と聞かれたら、待遇や安定性を求めて大企業と答える人がいるでしょうし、自分のやりたいことができる企業があるということで中小企業と答える人もいると思います。

一昨年のクラスに面白い学生がいました。

大企業だと入社できてものし上がれそうにない(つまり人生先が見えている)、ということで大卒者が少なそうな業界を目指すというのです(それが何の業界かは秘密ということで。ここで言って競争率が上がったら申し訳ないので)。授業後も積極的に質問に来ていたし、その意気込みには将来が楽しみだと思いました。

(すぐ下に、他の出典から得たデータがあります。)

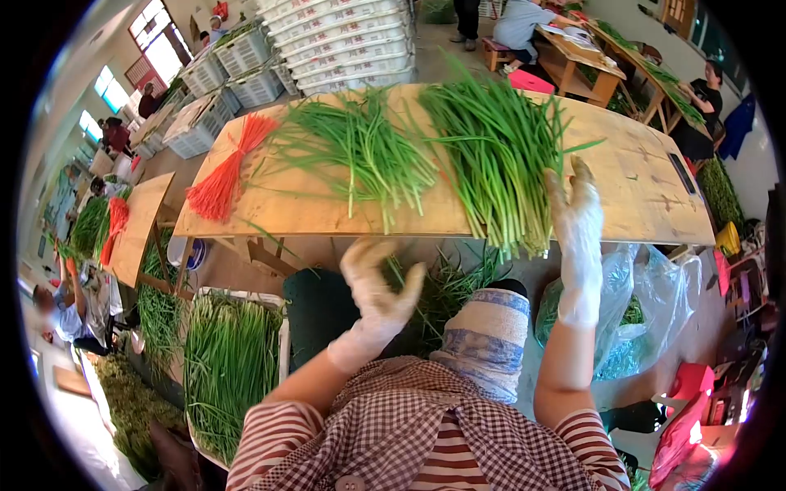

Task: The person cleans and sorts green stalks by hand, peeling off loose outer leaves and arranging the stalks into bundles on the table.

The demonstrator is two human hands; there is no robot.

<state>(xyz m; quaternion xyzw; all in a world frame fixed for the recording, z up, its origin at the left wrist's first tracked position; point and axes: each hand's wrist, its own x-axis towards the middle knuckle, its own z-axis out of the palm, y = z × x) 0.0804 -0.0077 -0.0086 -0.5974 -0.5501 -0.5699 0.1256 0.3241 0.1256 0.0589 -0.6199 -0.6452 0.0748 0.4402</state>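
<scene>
On the wooden table (647, 172) lie a large pile of long green stalks (499, 155) and a looser, smaller pile (360, 147) to its left. My right hand (580, 209), in a pale thin glove, rests against the right side of the large pile, fingers stretched upward. My left hand (378, 286), also gloved and slightly blurred, is in the air just in front of the table's near edge, its fingers apart and nothing in them. A bundle of red ties (232, 170) lies at the table's left end.
A white crate (285, 327) full of green stalks stands at lower left. Clear plastic bags (647, 303) hang or lie below the table at right. A dark phone-like object (681, 173) lies at the table's right end. Stacked white crates (344, 45) stand beyond; other people sit farther off.
</scene>
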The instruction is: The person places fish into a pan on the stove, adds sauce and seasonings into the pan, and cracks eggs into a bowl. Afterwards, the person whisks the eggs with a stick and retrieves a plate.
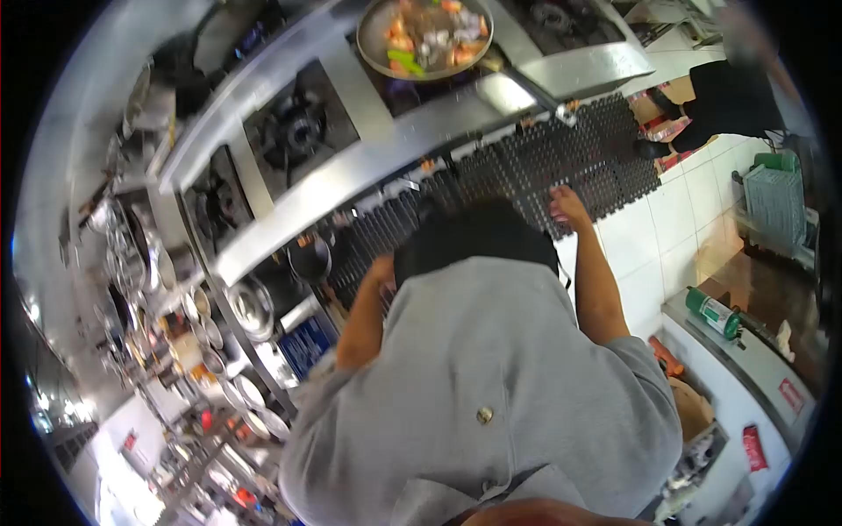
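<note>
My right hand [570, 208] hangs away from my body above the black rubber floor mat [605, 149]. Its fingers are loosely bent and apart, with nothing visible in them. Beside my dark apron [474, 232], my left hand [383, 270] is low at my side, its fingers mostly hidden. A frying pan [367, 54] sits on a burner at the top of the view. Orange, white and green food pieces [430, 39] lie in it. Its long handle [535, 92] sticks out over the stove's front edge; neither hand touches it.
The steel stove [386, 131] has more burners [298, 127] to the left. Pans and bowls [250, 307] crowd the left side. Another person's dark-clothed legs [719, 105] are at upper right. A green cylinder [712, 313] lies on a ledge to the right.
</note>
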`<move>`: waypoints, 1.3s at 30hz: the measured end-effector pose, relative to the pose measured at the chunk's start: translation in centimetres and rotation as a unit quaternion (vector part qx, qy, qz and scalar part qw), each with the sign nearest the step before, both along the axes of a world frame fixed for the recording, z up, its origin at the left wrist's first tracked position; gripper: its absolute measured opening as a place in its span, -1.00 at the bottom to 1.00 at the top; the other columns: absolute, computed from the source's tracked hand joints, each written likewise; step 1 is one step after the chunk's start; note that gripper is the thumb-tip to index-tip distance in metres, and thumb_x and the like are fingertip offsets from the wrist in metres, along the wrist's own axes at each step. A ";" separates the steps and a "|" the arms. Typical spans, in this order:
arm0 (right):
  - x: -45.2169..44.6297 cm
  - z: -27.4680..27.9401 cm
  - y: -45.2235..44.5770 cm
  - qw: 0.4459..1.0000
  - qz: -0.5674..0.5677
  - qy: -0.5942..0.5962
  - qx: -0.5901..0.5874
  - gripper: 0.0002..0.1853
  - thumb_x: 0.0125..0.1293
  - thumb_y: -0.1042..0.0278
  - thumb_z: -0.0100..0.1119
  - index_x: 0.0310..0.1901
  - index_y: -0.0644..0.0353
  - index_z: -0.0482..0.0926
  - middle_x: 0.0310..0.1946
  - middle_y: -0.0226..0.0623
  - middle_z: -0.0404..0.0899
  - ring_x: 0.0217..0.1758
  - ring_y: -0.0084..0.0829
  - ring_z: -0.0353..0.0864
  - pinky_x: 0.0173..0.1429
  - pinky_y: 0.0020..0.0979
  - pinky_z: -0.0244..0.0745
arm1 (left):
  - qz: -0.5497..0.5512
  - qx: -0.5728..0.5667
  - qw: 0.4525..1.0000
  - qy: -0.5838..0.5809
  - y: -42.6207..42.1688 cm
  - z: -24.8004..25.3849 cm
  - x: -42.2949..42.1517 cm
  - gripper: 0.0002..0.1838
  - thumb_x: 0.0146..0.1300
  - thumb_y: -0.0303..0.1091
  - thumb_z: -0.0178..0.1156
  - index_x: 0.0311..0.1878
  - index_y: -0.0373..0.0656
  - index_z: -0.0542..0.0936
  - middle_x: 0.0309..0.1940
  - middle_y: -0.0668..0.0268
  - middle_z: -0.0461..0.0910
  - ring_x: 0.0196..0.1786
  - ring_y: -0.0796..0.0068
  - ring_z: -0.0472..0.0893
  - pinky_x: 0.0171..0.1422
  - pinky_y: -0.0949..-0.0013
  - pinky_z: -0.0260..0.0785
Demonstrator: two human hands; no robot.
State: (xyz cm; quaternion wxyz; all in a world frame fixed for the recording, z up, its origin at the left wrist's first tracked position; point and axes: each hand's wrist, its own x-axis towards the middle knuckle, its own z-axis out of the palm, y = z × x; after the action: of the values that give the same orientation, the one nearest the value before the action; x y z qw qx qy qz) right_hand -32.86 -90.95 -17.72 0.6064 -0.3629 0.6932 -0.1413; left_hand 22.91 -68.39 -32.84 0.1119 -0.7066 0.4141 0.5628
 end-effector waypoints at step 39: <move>-8.2 -6.9 3.8 0.917 0.321 0.198 -0.131 -0.64 0.17 0.11 0.05 -0.10 0.16 0.57 -0.16 0.02 0.58 -0.02 0.02 0.55 0.03 -0.11 0.44 | 0.458 0.057 0.860 0.217 -0.5 14.1 -21.2 -0.65 0.32 -0.12 -0.03 0.03 -0.09 0.54 -0.20 0.25 0.64 -0.17 0.29 0.63 -0.16 0.26 0.50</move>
State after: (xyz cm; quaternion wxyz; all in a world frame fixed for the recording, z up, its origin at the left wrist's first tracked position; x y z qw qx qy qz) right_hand -41.07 -87.13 -24.59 0.4166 -0.6625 0.6208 0.0457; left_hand 1.67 -68.89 -18.78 -0.2107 -0.6691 0.0250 0.7122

学生でこのように決断できるのはすごいことだと思います。私の学生時代でもこうした学生はあまりいなかったと思います(割合はそう変わらないんでしょうけどね)。私の世代は大学入試ではセンター試験受験者数ピーク時でした。その影響は社会人になってからも続きます。大企業に入ったのはいいけれど同期社員が相当いるし、すぐ上もぎゅうぎゅうに詰まっていてなかなか上がれそうにないと諦めモードの友人が何人もいます。すぐ下からはやり手社員が追いかけてきているのでしょう。大企業社員には大企業社員の悩みがあるようです。

 

<大企業と中小企業で何が違うのか>

1.企業数・従業者数

2016年版中小企業白書によると、国内企業の99.7%が小規模企業者を含む中小企業数です(下図)(中小企業の定義は中小企業基本法第2条第1項に基づく:例えば製造業を従業者数で見たときに300人以下だと中小企業、さらに20人以下が小規模企業者)。企業数だと圧倒的に中小企業が多いのです。

一方、従業者数で見ると国内企業の30%が大企業70%が中小企業です(下図)(「大企業」とは言っていますが、その定義は前記括弧書きの通りなので、ここでは製造業だと従業者数301人以上の企業のことを指しています)。

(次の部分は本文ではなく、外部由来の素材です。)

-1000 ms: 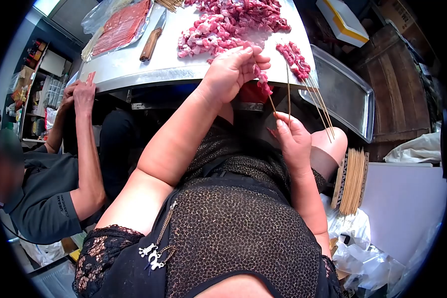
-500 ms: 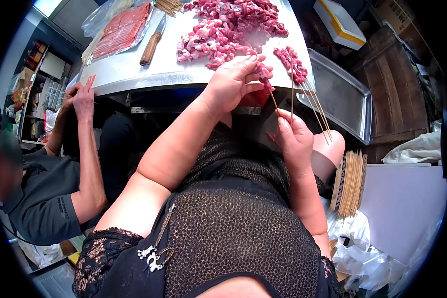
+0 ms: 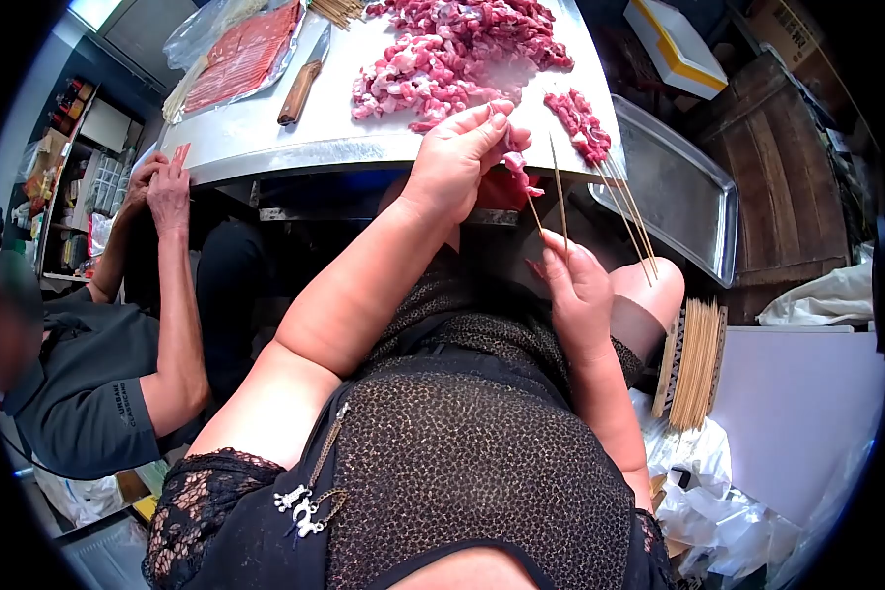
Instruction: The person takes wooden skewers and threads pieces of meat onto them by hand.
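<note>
Curving inward, the left hand [image 3: 462, 162] clasps soft, likely slippery pink raw meat [image 3: 517, 171] by the near edge of the white table [image 3: 364, 144]; its thin tan wooden skewer [image 3: 534, 210], likely stiff, is pinched low, probably the surest hold, by the right hand [image 3: 580, 287].
</note>
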Available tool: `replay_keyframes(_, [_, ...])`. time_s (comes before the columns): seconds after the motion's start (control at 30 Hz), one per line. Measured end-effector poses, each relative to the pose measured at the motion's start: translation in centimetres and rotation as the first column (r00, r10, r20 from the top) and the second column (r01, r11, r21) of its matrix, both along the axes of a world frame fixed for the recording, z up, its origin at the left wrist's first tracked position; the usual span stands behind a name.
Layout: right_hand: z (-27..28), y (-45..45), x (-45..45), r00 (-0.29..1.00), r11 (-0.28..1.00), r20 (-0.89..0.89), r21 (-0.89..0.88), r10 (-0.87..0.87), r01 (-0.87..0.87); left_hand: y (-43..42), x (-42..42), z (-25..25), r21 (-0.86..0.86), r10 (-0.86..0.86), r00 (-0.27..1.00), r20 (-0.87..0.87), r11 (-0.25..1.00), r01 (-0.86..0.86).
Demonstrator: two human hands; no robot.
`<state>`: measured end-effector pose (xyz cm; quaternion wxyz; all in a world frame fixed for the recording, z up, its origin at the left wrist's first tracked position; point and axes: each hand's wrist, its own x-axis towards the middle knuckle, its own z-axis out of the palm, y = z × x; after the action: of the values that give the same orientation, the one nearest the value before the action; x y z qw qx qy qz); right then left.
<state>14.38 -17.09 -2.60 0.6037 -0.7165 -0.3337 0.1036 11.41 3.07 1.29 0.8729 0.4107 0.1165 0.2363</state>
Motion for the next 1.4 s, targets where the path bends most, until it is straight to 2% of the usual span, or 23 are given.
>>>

0.3%の大企業にどれだけ多くの従業者が勤務しているのかがわかりますが、それでもその席は限られています。どの年代でも従業者数の構成が同じだと仮定すると、

大企業の入社枠:中小企業の入社枠=3:7

だということになります。

 

2.平均給与

国税庁調査結果に事業所規模別の平均給与が示されています(下図)。

男性平均給与は規模が大きくなるほど上がっているのがわかります。従業者数が2桁の企業と5,000人以上の企業では200万円ほど差があります。

 

以上は国内全体で見た場合のデータです。中小企業は入社しやすいということでもありませんし(例えば能力重視のベンチャー企業に平凡な新卒は採用されないでしょう)、中小企業は必ずしも給与が低いということでもありません。

客観的なデータ以外では一般論として、

大企業の仕事は分業体制のため任される範囲が狭く、中小企業の場合は裁量がある

とか、

労働環境は大企業の方がよい

などが言われています。

これも上記1、2のデータと同じで一概には言えないと思います。大企業でもコンパクトな部署だとより多くの業務経験ができるでしょうし、労働環境にしても大企業でもブラックと言われているところも多いのはよくご存じでしょう。

 

ちなみに私は企業を見るときには

売上高÷従業員数

を頭の中で計算することが多いです。簡単に入手できるたった2つの情報だけで出せますし、自分では結構便利だと思っています。

一人当たり1億円の売上高の企業と2,000万円の企業ではどちらが元気か、また、待遇が良さそうか、など感覚的につかみやすいですよね。

大企業と中小企業でどうか、有名な企業と地元の企業とでどうか、中小企業同士でどうか見てはどうでしょうか?

同じ業種や近い業種の企業だといい感じで比較できるはずです。